Task directions ->
After finding the line with "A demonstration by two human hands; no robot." in the data below, set down exactly each line through the one with "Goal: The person", inclusive, and stop there.

(Data records)
********************

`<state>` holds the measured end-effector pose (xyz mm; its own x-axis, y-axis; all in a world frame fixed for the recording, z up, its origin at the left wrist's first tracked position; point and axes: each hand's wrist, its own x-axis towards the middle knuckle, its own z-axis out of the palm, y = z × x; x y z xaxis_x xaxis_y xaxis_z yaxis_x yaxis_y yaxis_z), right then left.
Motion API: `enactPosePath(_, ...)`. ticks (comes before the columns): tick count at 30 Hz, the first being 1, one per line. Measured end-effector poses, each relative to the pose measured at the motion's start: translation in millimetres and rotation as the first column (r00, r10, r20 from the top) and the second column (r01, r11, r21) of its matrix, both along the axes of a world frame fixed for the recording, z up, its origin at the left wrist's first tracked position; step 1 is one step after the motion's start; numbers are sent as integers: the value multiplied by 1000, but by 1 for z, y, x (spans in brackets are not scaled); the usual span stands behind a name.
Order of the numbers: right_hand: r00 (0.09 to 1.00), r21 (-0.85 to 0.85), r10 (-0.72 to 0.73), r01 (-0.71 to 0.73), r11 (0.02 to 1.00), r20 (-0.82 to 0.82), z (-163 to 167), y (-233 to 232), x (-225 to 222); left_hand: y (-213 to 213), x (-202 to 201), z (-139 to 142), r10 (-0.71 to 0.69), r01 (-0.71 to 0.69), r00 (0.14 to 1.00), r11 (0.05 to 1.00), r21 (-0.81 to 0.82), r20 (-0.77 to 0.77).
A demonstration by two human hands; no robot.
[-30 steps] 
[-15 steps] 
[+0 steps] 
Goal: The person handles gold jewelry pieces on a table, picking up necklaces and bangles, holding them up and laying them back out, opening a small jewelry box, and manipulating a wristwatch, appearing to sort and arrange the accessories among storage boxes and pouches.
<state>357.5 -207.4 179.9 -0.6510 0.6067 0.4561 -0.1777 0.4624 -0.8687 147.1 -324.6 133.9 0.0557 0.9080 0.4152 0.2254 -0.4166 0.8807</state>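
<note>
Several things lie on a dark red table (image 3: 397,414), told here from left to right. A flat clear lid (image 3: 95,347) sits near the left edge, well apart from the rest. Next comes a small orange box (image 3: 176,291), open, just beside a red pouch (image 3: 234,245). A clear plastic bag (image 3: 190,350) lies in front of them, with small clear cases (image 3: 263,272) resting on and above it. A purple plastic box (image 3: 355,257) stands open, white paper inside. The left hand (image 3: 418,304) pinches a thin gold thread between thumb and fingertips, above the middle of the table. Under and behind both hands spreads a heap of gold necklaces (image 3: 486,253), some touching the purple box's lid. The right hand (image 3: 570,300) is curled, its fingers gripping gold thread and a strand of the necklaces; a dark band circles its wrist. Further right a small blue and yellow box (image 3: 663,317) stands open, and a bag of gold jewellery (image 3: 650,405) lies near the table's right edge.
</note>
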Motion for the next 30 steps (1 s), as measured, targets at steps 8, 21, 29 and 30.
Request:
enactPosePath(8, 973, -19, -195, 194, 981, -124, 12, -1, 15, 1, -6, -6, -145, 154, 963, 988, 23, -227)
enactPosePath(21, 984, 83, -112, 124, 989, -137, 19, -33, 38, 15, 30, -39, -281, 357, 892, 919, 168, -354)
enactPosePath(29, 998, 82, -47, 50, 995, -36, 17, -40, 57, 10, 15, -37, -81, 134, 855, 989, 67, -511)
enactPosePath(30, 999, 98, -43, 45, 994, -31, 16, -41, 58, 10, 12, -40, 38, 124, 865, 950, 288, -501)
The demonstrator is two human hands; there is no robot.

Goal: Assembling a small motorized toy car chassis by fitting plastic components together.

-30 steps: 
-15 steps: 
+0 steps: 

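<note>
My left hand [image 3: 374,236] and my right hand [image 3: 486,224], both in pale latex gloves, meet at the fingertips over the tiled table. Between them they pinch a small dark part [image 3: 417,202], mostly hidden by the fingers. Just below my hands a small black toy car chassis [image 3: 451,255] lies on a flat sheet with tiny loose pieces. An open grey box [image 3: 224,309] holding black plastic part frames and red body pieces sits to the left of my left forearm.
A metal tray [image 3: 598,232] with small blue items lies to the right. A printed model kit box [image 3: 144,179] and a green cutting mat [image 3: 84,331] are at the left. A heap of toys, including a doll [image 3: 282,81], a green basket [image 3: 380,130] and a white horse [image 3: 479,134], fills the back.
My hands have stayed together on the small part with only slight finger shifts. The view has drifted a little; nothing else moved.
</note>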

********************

Written solution ->
A demonstration by two human hands; no robot.
[-30 steps] 
[-15 steps] 
[+0 steps] 
Goal: The person handles gold jewelry pieces on a table, picking up necklaces and bangles, holding them up and laying them back out, opening a small jewelry box, and manipulating a wristwatch, appearing to sort and arrange the accessories among storage boxes and pouches.

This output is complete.